Há algumas semanas estive em uma sessão comentada do filme Medida Provisória, com participação do diretor Lázaro Ramos. Foi em São Paulo, no Instituto Moreira Salles (SP). Sem dar spoiler (vejam o filme), a conversa mudou a opinião que eu tive sobre o desfecho do personagem Santiago quando vi o longa pela primeira vez — Santiago é um homem branco, que na história trabalha no departamento de execução da medida provisória. Nos comentários que ouvi no IMS e depois, até trocando com o próprio Lázaro, fiz uma outra leitura e entendi como o diretor quis evidenciar o risco de a branquitude se calar diante do racismo.
Quando pessoas brancas deixam de participar, de agir na luta antirracista, todos nós perdemos. Como sempre, é claro que nós, pessoas negras, perdemos muito mais
Durante a pandemia da covid-19, sensibilizadas sobretudo pelo movimento Black Lives Matter (Vidas Negras Importam), dos Estados Unidos, pessoas negras e brancas admitiram que, como afirma a filósofa e ativista Angela Davis, não basta não ser racista. É preciso ser também antirracista.
Mas o que significa, de fato, ser antirracista do ponto de vista da ação?
Alguém pode dizer que é muito fácil ser uma pessoa antirracista, afinal, exceto em grupos extremistas e radicais, pega mal ser a favor do racismo, não é mesmo? Mas só falar, da boca pra fora, que é antirracista também não resolve muita coisa. É necessário que todas as pessoas se engajem de fato no combate ao racismo estrutural.
Em um ensaio publicado na edição 41 da revista Serrote, do IMS, a escritora portuguesa Djaimilia Pereira de Almeida, fala sobre as complexidades de ser uma mulher negra que escreve e aponta para a forma como a questão racial hoje está mais evidente, na “crista da onda”, e como, muitas vezes, as pessoas brancas consomem a literatura de pessoas negras como frutas da estação, e só porque agora estão na moda, amanhã sendo substituídas por outra.

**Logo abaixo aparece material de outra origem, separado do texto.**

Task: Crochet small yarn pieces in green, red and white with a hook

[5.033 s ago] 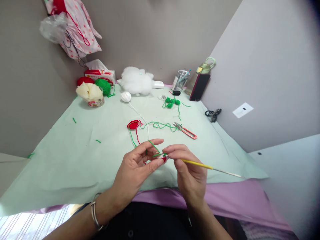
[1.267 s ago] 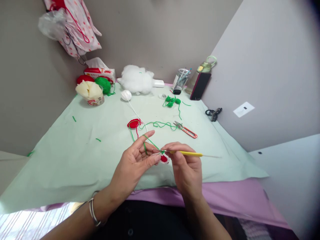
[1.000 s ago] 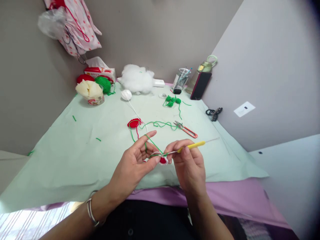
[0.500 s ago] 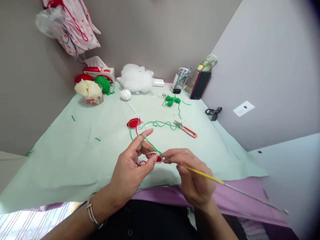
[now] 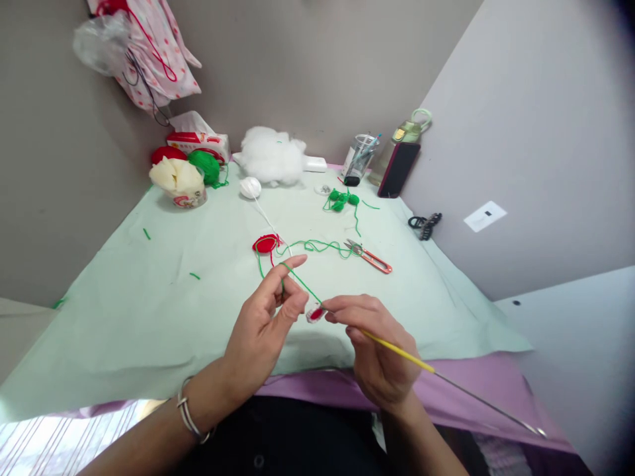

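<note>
A green strand [image 5: 308, 289] is looped over the raised index finger of my left hand [image 5: 262, 330], whose thumb and other fingers are closed together. The strand runs taut to the tip of a crochet hook with a yellow grip [image 5: 399, 350]. My right hand [image 5: 381, 350] holds that hook; its long metal end slants down to the right. A small red and white crocheted piece [image 5: 315, 313] hangs at the hook tip beside the right fingertips, just off the left thumb. Behind the hands lie a red yarn bundle [image 5: 266, 244] and a white yarn ball [image 5: 251, 188].
Orange-handled snips [image 5: 372, 258] and green crocheted pieces [image 5: 342, 199] lie behind the right hand. Along the wall stand a tub [image 5: 189, 198], a tissue box [image 5: 218, 145], white stuffing [image 5: 272, 157], a clear cup [image 5: 360, 158], a bottle [image 5: 409, 130] and a phone [image 5: 399, 170].
The left thumb has come off the small piece and closed toward the fingers. The piece now hangs by the hook, and the hook's far end has shifted left and down.
</note>
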Demonstrator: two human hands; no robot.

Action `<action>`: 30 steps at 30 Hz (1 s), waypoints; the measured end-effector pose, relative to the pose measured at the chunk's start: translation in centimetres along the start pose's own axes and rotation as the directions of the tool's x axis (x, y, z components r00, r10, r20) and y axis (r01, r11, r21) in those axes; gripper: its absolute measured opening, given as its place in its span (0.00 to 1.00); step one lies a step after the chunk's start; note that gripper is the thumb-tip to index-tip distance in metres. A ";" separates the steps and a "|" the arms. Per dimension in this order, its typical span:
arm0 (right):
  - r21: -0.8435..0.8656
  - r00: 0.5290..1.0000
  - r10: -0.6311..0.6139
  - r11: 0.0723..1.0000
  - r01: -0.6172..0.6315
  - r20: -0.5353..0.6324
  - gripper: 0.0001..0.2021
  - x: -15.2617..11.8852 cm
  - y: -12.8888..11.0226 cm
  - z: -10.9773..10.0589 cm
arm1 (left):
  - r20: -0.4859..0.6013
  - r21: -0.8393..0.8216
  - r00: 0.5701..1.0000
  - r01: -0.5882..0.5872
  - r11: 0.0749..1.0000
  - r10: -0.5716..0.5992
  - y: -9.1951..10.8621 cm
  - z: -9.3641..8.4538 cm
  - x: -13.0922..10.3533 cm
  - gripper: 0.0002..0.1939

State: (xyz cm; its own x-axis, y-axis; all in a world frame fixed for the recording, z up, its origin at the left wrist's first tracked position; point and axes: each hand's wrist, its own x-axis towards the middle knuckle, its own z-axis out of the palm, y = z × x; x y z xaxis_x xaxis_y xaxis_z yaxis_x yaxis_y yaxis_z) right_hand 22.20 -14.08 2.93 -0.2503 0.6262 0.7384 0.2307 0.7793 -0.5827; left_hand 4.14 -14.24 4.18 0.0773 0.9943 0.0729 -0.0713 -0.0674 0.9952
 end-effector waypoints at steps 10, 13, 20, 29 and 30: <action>0.183 0.991 0.130 0.975 -0.125 -0.017 0.11 -0.1 0.2 0.0 | 0.219 -0.057 0.972 0.094 0.994 -0.080 -0.2 -0.9 1.0 0.27; 0.304 0.971 0.227 0.933 -0.194 -0.078 0.10 0.1 0.4 0.2 | 0.331 -0.135 0.935 0.182 0.974 -0.129 0.0 -0.7 0.9 0.26; 0.546 0.930 0.367 0.778 -0.311 0.007 0.10 0.2 1.0 0.2 | 0.317 -0.100 0.941 0.157 0.982 -0.119 -0.2 -0.4 0.7 0.22; 0.197 0.987 0.153 0.968 -0.158 0.038 0.11 0.3 0.3 -0.1 | 0.147 0.176 0.979 -0.165 0.970 0.140 -0.1 -1.0 0.4 0.18; 0.179 0.989 0.142 0.973 -0.148 0.043 0.12 0.3 0.3 0.0 | 0.152 0.187 0.976 -0.182 0.965 0.155 -0.2 -1.0 0.3 0.17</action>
State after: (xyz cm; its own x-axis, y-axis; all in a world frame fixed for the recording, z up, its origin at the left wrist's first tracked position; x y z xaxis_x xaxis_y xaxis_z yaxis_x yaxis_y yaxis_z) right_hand 22.23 -13.65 2.96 -0.2552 0.7313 0.6325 0.0928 0.6697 -0.7368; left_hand 3.17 -13.86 3.96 0.2152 0.9478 0.2351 0.1031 -0.2615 0.9597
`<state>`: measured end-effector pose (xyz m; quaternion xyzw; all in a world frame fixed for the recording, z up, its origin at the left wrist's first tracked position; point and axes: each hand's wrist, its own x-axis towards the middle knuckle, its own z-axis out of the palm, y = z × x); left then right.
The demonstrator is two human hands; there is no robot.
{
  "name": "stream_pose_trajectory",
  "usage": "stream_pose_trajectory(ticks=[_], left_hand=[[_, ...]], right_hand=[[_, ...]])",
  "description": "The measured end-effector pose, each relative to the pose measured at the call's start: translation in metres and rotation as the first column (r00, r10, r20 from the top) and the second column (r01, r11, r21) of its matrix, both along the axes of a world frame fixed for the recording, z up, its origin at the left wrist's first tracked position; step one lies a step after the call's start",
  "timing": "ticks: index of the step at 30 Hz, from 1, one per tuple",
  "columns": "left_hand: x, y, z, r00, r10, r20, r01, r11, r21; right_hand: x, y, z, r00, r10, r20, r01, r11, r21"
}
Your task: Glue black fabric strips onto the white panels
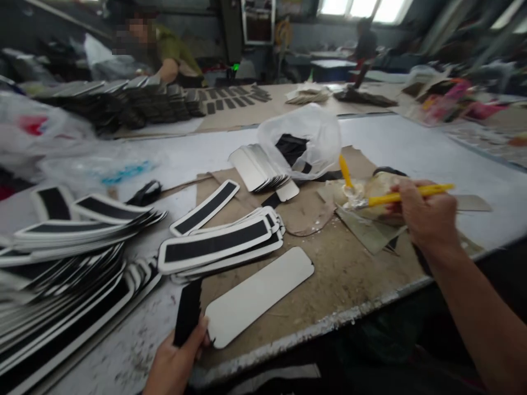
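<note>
My left hand (pixel 179 351), closed at the table's front edge, pinches a black strip (pixel 188 310). Its thumb lies at the near corner of a plain white panel (pixel 259 296), possibly touching it. On the right, my right hand (pixel 428 214) is wrapped around a yellow-handled brush (pixel 382 200). White paste covers the brush's tip, which sits at a paste-smeared container (pixel 349 192). Another yellow handle (pixel 345 170) stands up out of the paste. Left of the panel lies a small pile of white panels with black strips on them (pixel 218 244).
A large stack of black-striped white panels (pixel 74 296) fills the left side. Behind the brown board (pixel 329 263) are plain white panels (pixel 257 167) and a clear plastic bag (pixel 304 142) with black pieces inside. A person (pixel 173 55) works at the far table.
</note>
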<state>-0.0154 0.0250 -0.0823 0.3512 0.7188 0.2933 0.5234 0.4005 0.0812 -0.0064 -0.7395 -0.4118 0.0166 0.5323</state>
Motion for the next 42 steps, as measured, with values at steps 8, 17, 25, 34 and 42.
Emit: stream_pose_trajectory(ticks=[8, 17, 25, 34, 42], left_hand=[[-0.007, 0.001, -0.006, 0.987, -0.097, 0.127, 0.087, 0.992, 0.087], [-0.015, -0.002, -0.017, 0.973, -0.145, 0.178, 0.125, 0.985, 0.122], [-0.019, -0.005, -0.020, 0.981, -0.145, 0.125, 0.126, 0.981, 0.151], [-0.021, -0.005, -0.024, 0.986, -0.159, 0.049, 0.151, 0.978, 0.143], [-0.021, -0.004, -0.031, 0.987, -0.159, -0.015, 0.160, 0.983, 0.091]], right_hand=[[-0.171, -0.065, -0.048, 0.587, 0.496, -0.639, -0.607, 0.792, 0.057], [-0.229, -0.067, -0.062, 0.653, 0.603, -0.458, -0.695, 0.718, -0.046], [-0.200, -0.069, -0.059, 0.775, 0.624, -0.103, -0.631, 0.752, -0.193], [-0.152, -0.056, -0.050, 0.772, 0.564, 0.294, -0.507, 0.825, -0.250], [-0.134, -0.054, -0.044, 0.728, 0.542, 0.421, -0.494, 0.839, -0.228]])
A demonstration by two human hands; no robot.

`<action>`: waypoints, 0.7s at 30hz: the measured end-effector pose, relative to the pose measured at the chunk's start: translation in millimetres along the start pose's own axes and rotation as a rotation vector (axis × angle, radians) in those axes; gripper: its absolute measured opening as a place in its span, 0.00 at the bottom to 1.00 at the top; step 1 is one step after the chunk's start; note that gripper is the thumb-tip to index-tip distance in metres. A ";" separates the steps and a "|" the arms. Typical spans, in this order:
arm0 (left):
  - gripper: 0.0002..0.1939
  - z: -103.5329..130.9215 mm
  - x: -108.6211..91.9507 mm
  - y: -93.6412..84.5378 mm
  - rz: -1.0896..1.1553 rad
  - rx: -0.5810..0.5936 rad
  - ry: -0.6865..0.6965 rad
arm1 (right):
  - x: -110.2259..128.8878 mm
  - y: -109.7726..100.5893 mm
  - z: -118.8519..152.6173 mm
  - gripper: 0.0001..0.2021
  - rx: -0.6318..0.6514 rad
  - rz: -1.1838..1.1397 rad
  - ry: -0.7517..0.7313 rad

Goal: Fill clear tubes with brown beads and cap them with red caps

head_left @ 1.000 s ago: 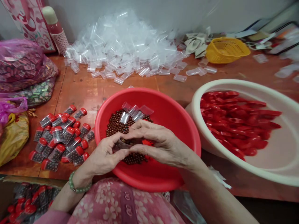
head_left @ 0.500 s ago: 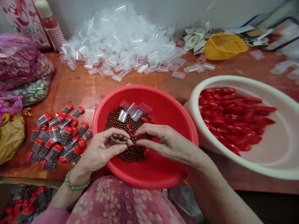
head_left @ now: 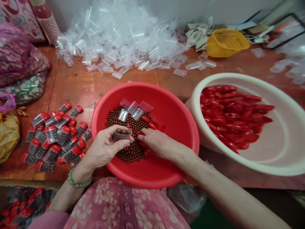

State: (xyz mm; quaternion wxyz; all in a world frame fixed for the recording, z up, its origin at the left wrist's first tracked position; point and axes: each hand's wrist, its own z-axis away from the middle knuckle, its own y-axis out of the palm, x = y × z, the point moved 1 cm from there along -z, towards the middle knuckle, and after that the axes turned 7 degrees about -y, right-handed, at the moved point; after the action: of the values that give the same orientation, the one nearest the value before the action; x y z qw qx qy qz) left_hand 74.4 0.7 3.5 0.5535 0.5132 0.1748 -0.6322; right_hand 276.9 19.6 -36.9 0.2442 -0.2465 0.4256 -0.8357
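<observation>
Our left hand (head_left: 101, 149) clamps its fingers around a clear tube (head_left: 121, 136) of brown balls (head_left: 123, 131) over the red basin (head_left: 147, 183); our right hand (head_left: 159, 144) is beside red caps (head_left: 152, 126), fingertips hidden, grip impossible to tell.

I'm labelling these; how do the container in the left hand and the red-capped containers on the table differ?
The held container is uncapped, brown beads showing at its mouth; the capped containers have red lids. The held container is in the left hand; the capped containers lie heaped on the table. Both hold round beads.
</observation>
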 end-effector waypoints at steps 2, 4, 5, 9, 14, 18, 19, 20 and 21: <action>0.13 0.7 1.3 0.6 0.031 0.006 -0.020 | 1.2 6.4 -2.6 0.12 -0.015 0.023 0.011; 0.14 1.2 1.2 1.5 0.053 0.020 -0.042 | 0.9 11.7 -3.8 0.13 -0.033 0.033 0.008; 0.14 1.4 0.8 2.1 0.063 0.022 -0.043 | 0.4 13.7 -4.1 0.12 -0.042 0.037 0.004; 0.14 0.3 0.4 4.4 0.074 0.080 -0.021 | -3.1 15.9 -4.4 0.10 -0.068 0.036 -0.005; 0.16 -3.0 3.5 2.6 0.085 0.062 -0.002 | -11.5 7.1 3.1 0.08 -0.124 0.017 0.009; 0.15 -4.4 5.1 1.3 0.081 0.055 -0.004 | -19.2 -4.5 15.1 0.05 -0.319 -0.224 0.021; 0.14 -4.8 5.3 1.1 0.082 0.045 -0.003 | -20.0 -7.3 18.0 0.06 -0.408 -0.349 0.021; 0.14 -5.3 5.6 1.0 0.079 0.035 -0.004 | -19.9 -9.9 20.5 0.07 -0.503 -0.490 0.016; 0.13 -5.9 5.9 1.0 0.071 0.024 -0.010 | -18.8 -12.2 22.6 0.09 -0.591 -0.629 0.012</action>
State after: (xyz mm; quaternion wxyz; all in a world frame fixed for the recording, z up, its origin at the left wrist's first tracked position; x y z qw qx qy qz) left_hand 78.8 1.9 -3.5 0.5703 0.5226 0.1463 -0.6167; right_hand 302.7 24.2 -18.9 -0.1062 -0.4188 0.5522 -0.7130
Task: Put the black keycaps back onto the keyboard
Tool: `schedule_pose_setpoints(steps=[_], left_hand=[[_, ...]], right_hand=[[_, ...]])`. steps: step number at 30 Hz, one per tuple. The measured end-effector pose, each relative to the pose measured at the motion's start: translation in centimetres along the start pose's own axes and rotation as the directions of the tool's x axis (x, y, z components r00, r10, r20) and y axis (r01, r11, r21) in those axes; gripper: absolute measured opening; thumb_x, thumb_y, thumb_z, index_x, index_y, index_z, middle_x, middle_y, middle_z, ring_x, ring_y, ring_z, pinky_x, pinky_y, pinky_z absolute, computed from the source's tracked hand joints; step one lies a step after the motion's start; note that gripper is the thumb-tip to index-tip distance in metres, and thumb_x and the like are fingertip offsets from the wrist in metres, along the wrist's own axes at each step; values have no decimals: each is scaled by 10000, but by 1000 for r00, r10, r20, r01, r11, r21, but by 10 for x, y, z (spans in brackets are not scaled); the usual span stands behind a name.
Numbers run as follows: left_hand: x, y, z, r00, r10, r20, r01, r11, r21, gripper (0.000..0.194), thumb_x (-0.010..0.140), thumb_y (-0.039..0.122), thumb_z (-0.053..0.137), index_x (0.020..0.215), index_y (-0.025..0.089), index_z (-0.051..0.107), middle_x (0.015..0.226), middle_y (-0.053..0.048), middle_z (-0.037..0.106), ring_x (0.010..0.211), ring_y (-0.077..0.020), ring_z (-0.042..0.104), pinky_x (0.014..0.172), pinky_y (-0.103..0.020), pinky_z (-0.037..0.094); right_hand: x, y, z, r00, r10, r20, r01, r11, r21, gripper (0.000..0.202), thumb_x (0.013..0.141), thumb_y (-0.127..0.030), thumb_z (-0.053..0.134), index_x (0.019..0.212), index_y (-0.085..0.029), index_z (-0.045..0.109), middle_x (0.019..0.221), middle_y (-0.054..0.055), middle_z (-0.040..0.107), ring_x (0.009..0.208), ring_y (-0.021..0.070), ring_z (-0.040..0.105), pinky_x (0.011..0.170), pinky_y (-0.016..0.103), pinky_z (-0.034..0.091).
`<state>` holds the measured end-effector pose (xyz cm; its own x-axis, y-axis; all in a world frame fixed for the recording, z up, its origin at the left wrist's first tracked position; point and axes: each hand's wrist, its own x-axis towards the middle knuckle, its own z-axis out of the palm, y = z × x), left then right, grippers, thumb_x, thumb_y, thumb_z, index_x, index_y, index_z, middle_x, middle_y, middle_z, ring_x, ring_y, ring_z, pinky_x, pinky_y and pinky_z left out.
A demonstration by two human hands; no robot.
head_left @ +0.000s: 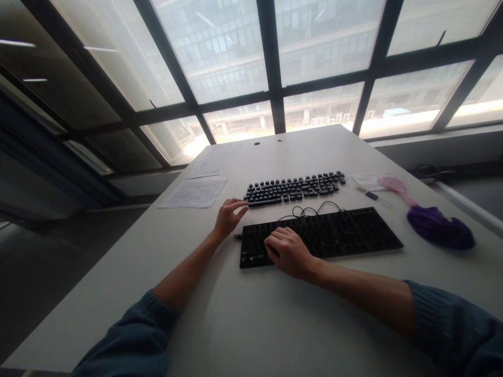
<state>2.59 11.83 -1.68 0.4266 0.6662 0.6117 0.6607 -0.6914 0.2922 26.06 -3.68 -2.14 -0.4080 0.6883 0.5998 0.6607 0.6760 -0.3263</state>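
Note:
A black keyboard [346,235] lies flat on the white table, most of its keycaps off, with its thin cable looped behind it. Beyond it, loose black keycaps [294,187] are laid out in rows. My left hand [228,219] reaches to the near left end of those rows, thumb and fingertips pinched at a keycap there. Over the left part of the keyboard is my right hand [290,252], fingers curled down and closed against it. Whatever those fingers hold, if anything, is hidden beneath them.
Printed sheets [194,193] lie at the left. To the right are a pink-handled brush [396,187], a purple cloth [438,228], a clear plastic bag [367,181] and a small black tool [371,195]. Large windows [322,42] stand beyond the table [251,319].

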Motion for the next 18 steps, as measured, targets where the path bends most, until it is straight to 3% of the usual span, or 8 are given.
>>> schedule_pose_setpoints(steps=[6,11,18], left_hand=[[14,-19,24,997,42,60,-47,996,81,175,864,269,749,1032,252,794,1027,-54,732,981,-233,589,920,-392,520],[10,-21,25,993,50,108,-69,981,180,197,874,259,737,1063,257,793,1027,-62,717,985,-250,569,906,-397,531],[12,-15,22,996,43,84,-56,986,156,135,874,224,724,990,224,794,991,-69,738,968,-248,596,893,-396,539]], right_hand=[[1,0,0,1000,-8,12,8,1000,5,166,950,-146,557,805,-185,628,806,44,664,807,180,555,787,306,383],[1,-1,0,1000,-10,21,10,1000,16,161,936,-135,567,794,-184,625,792,47,658,792,182,549,778,304,380],[-1,1,1,1000,1,5,-1,1000,28,146,934,-140,573,807,-191,625,804,45,668,802,187,554,780,308,388]])
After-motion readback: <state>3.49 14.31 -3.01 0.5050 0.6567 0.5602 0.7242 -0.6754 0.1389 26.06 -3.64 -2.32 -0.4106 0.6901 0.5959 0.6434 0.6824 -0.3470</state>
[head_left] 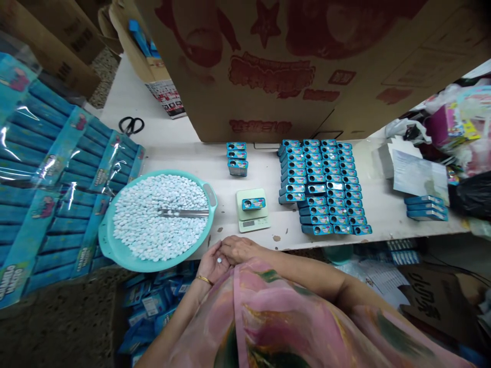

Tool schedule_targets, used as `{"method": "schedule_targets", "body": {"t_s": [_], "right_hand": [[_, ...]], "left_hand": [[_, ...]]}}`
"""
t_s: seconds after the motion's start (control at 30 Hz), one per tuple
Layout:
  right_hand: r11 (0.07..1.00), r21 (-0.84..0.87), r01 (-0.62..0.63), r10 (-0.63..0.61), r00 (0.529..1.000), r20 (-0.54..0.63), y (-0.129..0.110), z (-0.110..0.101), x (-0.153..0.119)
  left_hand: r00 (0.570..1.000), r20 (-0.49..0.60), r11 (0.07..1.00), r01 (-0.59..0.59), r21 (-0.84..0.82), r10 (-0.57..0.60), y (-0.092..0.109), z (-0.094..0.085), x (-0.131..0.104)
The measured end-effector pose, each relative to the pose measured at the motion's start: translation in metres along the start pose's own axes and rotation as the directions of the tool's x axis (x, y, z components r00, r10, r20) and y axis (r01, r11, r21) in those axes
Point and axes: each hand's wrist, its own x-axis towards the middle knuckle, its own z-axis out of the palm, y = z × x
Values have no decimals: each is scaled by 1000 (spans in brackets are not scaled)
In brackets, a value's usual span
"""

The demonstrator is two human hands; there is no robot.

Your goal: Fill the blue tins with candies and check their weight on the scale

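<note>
My left hand (210,265) is palm up and cupped at the table's front edge, with a small pale candy (219,260) in it. My right hand (241,249) lies palm down across the left fingers, its own fingers stretched out and partly hidden. Just beyond both hands, a blue candy box (253,204) rests on a small digital scale (253,225). To the left, a turquoise basin (146,266) is full of similar candies, with a clear scoop or tube (184,213) lying in them.
Several filled-looking boxes (316,189) stand in rows at right, and a short stack of boxes (238,166) is behind the scale. A large carton (268,112) blocks the back. Scissors (131,125) lie at back left, beside wrapped blue packs (57,179). More boxes (426,208) sit far right.
</note>
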Motion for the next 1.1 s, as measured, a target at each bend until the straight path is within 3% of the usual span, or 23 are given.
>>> {"method": "schedule_targets", "body": {"t_s": [0.2,0.3,0.37,0.43,0.5,0.63,0.8,0.9,0.93,1.03,1.1], "right_hand": [[998,57,41,-39,999,-23,1,0,1],[992,121,26,-4,984,-179,10,-6,-4],[984,175,-41,102,929,-357,24,-17,-9],[968,222,-114,214,837,-503,43,-33,-15],[954,246,-170,283,776,-563,63,-48,-18],[946,275,-173,298,799,-522,90,-61,-19],[895,431,-118,362,757,-544,79,-55,-18],[879,476,-7,275,824,-495,71,-58,-17],[882,472,-11,275,825,-493,72,-60,-17],[904,380,-196,384,764,-519,86,-69,-22],[915,237,-327,402,790,-462,97,-72,-27]], "left_hand": [[1000,21,1000,4,26,-5,0,-1,3],[998,62,1000,-11,11,10,1,-2,7],[994,98,999,-44,-17,45,3,-1,10],[991,107,996,-83,-26,85,5,0,12],[988,104,994,-110,-20,111,7,2,13],[985,111,991,-133,-26,135,9,5,14],[988,117,995,-96,-16,97,6,13,14],[986,150,997,-73,-11,74,6,23,17],[984,160,997,-75,-7,75,7,27,18],[982,154,993,-116,18,112,14,33,21],[979,124,985,-167,32,162,22,32,20]]}}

Em um trecho, a autora afirma: “Que significa uma mulher ser uma moda? Sim, agora as pretas estão na moda. Serei uma mulher ou uma coisa? (…). Está a passar, vêm aí as asiáticas, as eslavas, as coreanas são melhores do que as nigerianas, mais misteriosas (…). Outono-inverno 2015-2016 — ou escravidão?”
Me identifiquei muito com a reflexão de Djaimilia, porque, como mulher negra, tenho a sensação que pessoas brancas que conheço e convivo se relacionam de forma muito superficial com as discussões raciais.
Em muitas das atividades e eventos que frequento, principalmente culturais, nas quais as temáticas, artistas, obras são protagonizadas por pessoas negras, é também de pele preta que é formado o público, a plateia. Em rodas de conversa sobre racismo, a maioria sempre é negra. Onde estão os brancos antirracistas nessas horas?
Tenho a sensação que pessoas brancas que conheço e convivo se relacionam de forma muito superficial com as discussões raciais. (…) Em rodas de conversa sobre racismo, a maioria sempre é negra. Onde estão os brancos antirracistas nessas horas?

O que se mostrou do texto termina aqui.